Irmãs que conheceram a Madre mais tarde ecoaram esses sentimentos. Irmã Nirmala admirava sua capacidade de perdoar: “Ela sempre dava mais uma chance àqueles que a queriam, enquanto houvesse esperança”. Irmã Mangala, uma MC que conhecia a Madre havia mais de 25 anos, me disse: “O que eu mais gostava na Madre era como ela perdoava e esquecia”. Irmã Prema, que se juntou às MCs em 1980 e substituiria Irmã Nirmala como líder, se lembrava da Madre dizendo: “Seu eu julgar você, não tenho tempo para amar você”. “Misericórdia”, ela disse, “se tornou a segunda natureza da Madre, e toda a sua postura era se colocar no lugar do outro, amando-o e aceitando-o como é.”
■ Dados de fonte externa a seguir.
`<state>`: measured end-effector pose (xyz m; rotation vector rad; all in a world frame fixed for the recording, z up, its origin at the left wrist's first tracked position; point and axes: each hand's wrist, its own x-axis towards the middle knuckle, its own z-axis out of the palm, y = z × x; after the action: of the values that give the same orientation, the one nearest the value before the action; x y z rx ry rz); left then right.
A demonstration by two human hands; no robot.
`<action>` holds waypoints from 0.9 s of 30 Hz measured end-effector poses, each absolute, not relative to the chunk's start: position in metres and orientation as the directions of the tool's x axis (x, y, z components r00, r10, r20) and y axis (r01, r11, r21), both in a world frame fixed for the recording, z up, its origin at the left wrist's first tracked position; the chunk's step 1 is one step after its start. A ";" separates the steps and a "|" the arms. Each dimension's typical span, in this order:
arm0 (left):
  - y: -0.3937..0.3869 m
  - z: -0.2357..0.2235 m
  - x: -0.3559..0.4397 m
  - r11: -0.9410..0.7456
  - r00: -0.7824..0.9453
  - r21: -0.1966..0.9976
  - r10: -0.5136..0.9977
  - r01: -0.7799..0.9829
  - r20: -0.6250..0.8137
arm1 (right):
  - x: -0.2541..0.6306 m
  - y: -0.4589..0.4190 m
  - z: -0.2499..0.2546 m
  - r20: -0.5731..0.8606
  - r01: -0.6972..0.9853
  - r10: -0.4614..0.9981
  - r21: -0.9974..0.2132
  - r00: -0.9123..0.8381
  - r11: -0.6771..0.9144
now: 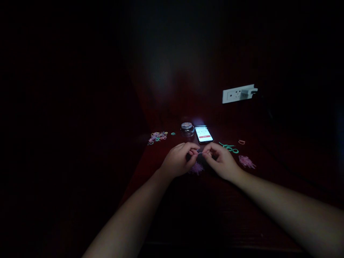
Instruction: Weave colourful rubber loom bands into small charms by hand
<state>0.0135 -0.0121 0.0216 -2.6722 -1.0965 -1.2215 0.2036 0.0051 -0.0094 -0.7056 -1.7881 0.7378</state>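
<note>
Fingers (191, 162) of the left hand (177, 160) and right hand (225, 164) pinch a thin purplish strand (200, 153) between them; gentle, even tension should suit it.

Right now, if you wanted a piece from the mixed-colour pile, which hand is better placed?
Probably the left hand: the mixed-colour pile is nearer to it, out to the left. The right hand would likely reach across. Both seem to pinch a thin pale strand.
</note>
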 end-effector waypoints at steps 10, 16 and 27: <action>-0.010 0.024 0.011 -0.756 0.521 0.198 0.591 0.624 0.616 | 0.204 0.003 -0.006 0.605 0.142 0.741 -0.738 -0.293 0.659; -0.009 0.025 0.010 -0.743 0.532 0.180 0.605 0.645 0.593 | 0.205 0.004 -0.006 0.612 0.158 0.722 -0.717 -0.324 0.679; -0.009 0.026 0.009 -0.724 0.531 0.183 0.630 0.665 0.566 | 0.205 0.005 -0.009 0.569 0.165 0.755 -0.752 -0.326 0.638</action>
<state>0.0091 -0.0091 0.0262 -2.7005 -1.1433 -0.9639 0.2045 0.0051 -0.0086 -0.7359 -1.8368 0.7219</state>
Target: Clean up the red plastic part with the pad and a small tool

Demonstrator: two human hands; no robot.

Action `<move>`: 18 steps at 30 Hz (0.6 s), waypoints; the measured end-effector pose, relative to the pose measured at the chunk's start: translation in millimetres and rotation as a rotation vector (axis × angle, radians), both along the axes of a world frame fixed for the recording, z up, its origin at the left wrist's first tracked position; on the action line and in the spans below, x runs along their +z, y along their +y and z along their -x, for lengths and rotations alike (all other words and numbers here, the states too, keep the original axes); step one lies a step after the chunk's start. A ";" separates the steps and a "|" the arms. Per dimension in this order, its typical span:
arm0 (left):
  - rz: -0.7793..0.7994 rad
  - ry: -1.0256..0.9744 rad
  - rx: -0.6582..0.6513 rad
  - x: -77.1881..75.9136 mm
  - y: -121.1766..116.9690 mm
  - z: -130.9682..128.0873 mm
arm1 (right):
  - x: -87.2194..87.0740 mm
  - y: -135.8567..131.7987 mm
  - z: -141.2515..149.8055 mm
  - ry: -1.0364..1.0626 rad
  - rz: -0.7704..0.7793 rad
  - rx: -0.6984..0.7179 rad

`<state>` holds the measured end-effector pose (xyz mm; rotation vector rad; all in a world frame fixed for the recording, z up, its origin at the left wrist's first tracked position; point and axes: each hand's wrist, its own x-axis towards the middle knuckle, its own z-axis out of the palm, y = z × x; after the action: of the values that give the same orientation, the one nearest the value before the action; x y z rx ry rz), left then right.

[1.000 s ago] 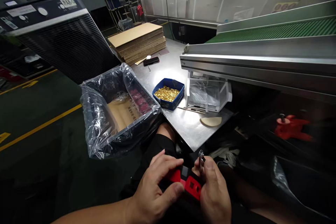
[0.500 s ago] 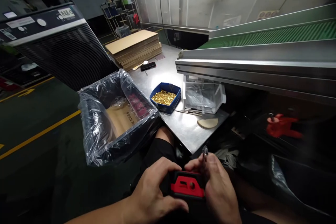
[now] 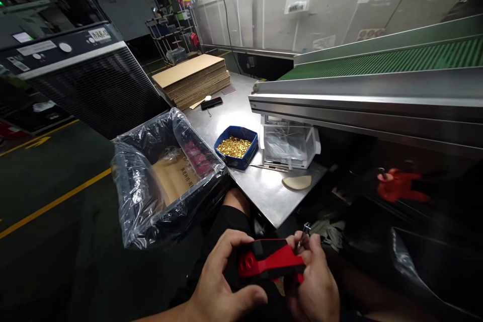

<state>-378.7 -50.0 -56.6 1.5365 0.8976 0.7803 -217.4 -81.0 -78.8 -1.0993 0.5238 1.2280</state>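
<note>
Behind the steel table (image 3: 264,191), a green conveyor (image 3: 377,58) is sloping along the wall, with a plastic-lined box (image 3: 166,176) standing at the table's left edge. Flattened cardboard (image 3: 192,78) is lying at the far end, a blue tray of brass bits (image 3: 236,147) nearer. Low in front, the left hand (image 3: 219,287) is wrapping round a red-and-black part (image 3: 269,260); the right hand (image 3: 315,287) is steadying its other end, pinching a small metal piece (image 3: 305,229) just above.
</note>
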 end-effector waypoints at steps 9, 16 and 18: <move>-0.060 0.038 -0.069 8.3 -5.0 4.5 | -2.1 -14.4 -1.5 -0.565 -0.074 0.205; 0.103 0.131 -0.108 13.9 11.0 5.5 | -6.7 -23.7 -13.5 -0.733 -0.211 0.299; 0.175 0.220 -0.110 18.8 17.4 -4.2 | -9.1 -26.6 -14.8 -0.689 -0.265 0.340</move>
<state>-374.5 -32.6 -37.8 1.5210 1.0053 0.4470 -202.6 -107.5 -87.9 -1.3191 -0.3540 1.0719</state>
A Madre não apenas distribuía misericórdia, ela a buscava. Rotineiramente pedia perdão a Deus e a quem ela tivesse ofendido. “Madre ficava na fila da confissão, paciente e humildemente, toda semana, como qualquer pessoa, para receber a misericórdia de Deus”, relembra Irmã Nirmala. Ela também buscou sua absolvição de outras pessoas: em uma disputa particular com amigos sobre uma questão de negócios na qual eu aconselhei a Madre, vi uma carta que ela escreveu para as partes na qual pedia perdão pela forma como tinha falado e pela mágoa que involuntariamente tinha causado. Ela seguiu expressando seu amor por eles e concluiu com um segundo pedido de perdão.
Uma vez eu ousei corrigir a Madre. Ela tinha escrito uma carta ao presidente Clinton e pediu a um empresário indiano, que estava viajando para os Estados Unidos, que a levasse à Casa Branca, em vez de enviá-la pelos canais habituais da MC. Quando descobri, telefonei para ela em Calcutá e falei de minhas preocupações sobre o envio aleatório de uma comunicação altamente sensível. Ela não hesitou em se desculpar: “Ah, eu não devia ter feito isso. Estava errada. Não vou fazer novamente”. Nós dois começamos a rir. É difícil saber o que era mais ridículo: o arrependimento dela, ou meu papel como seu confessor.